Recent research by the Health Policy Institute and Washington University reported on the Institute’s blog, Metro Trends, that 10 percent of the general population is limited in reading and arithmetic abilities to the degree they have a hard time understanding health insurance choices. For the uninsured, that figure climbs to 20.1 percent. Add to that low income, the people affected by Medicaid expansion (where Republican governors have not blocked it) or premium subsidies under Obamacare, and 60 percent of the target population lack sufficient reading and arithmetic skills to shop for insurance.

Proving that history may be as much of a problem as reading and arithmetic, Swiss retailer Migros ordered some cream containers with quaint vintage photos. Apparently, nobody who vetted the photos recognized Adolf Hitler or Benito Mussolini. A spokesman for Migros apologized, telling The New York Times, “You cannot put …a terrorist on a milk creamer.”

The Albany Times Union posted a video on its website of Sgt. Shawn Glans of the Saratoga County Sheriff’s Department slapping a young man who refused immediate consent to search his car. Asked by the person who took the video whether Glans intended to hit him next, the officer responded by offering to "rip your (expletive) head off and (expletive) down your neck."

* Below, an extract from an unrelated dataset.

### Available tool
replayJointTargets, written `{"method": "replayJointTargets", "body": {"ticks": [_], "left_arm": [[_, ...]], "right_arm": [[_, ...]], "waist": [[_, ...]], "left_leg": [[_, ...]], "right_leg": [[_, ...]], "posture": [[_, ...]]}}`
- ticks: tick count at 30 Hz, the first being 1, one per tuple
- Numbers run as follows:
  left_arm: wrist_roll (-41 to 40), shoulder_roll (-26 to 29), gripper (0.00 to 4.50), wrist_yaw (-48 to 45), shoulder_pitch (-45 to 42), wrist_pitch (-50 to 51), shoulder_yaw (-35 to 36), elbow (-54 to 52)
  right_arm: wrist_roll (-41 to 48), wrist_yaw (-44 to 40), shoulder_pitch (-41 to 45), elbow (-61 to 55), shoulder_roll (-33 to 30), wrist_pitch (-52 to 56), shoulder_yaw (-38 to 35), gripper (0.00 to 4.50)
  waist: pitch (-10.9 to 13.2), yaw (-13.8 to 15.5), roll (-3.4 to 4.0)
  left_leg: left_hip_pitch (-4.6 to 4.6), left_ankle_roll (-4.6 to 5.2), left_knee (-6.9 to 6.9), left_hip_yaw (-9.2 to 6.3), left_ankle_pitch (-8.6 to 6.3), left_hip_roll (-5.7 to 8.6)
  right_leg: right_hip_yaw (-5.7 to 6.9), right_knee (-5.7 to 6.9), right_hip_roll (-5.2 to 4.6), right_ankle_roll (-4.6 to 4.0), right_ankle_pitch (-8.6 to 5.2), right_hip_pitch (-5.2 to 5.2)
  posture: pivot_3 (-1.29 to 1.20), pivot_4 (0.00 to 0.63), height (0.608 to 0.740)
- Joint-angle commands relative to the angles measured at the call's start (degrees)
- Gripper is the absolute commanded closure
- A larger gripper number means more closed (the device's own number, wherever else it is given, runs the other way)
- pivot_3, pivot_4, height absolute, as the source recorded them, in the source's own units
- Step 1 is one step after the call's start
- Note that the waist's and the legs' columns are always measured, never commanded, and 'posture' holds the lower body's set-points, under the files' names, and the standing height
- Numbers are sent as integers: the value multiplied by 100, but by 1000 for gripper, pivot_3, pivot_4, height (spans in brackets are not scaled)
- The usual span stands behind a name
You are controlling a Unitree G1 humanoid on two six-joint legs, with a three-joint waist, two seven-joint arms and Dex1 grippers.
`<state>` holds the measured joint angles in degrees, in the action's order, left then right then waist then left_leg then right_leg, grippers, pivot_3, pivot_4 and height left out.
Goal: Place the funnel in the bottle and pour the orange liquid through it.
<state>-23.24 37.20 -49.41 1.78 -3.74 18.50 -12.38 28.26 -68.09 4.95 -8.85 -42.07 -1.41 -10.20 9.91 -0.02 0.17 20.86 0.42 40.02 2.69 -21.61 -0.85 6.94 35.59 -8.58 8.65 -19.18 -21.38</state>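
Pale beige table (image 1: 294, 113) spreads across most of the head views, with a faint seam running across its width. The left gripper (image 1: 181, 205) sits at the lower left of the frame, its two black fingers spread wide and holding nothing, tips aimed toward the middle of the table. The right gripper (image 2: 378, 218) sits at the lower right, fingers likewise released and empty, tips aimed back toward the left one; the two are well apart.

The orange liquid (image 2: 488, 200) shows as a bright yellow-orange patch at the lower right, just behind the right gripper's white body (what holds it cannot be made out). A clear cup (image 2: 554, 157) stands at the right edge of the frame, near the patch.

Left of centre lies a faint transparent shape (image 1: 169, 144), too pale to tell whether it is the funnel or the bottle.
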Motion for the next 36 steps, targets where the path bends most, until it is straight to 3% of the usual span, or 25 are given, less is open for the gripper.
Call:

Huffpost, reporting on Sophia Loren’s new memoir, Yesterday, Today and Tomorrow: My Life, went directly to the famous photo of Loren in 1957 appearing to peek down the front of Jayne Mansfield’s dress, which appeared to be on the verge of what we call in this century “wardrobe malfunction.” Turns out that what was going through Loren’s mind was…the probability of a wardrobe malfunction. “Not every mystery,” Cousin Ray snickered, “has a surprising answer.”

On a similar subject, Jason Zinoman published a laudatory review in The New York Times of Tig Notaro’s performance at the New York Comedy Festival, where she one-upped the 2012 show which made her breast cancer diagnosis a part of a comedy monolog. This time, she took off her shirt and performed topless, revealing a double mastectomy with no reconstructive surgery. Only a cancer survivor is entitled to joke about such things, but I had to chuckle, wondering how the jerks who object to women breastfeeding in public would respond to Notaro?

Business Insider reported the title of the latest movie in a series most of us have watched: Star Wars: Episode VII—The Force Awakens. Principal photography has wrapped, and if the Force is with the editors, the film will open December 18, 2015. “A long time, that is,” grumbled Cousin Ray.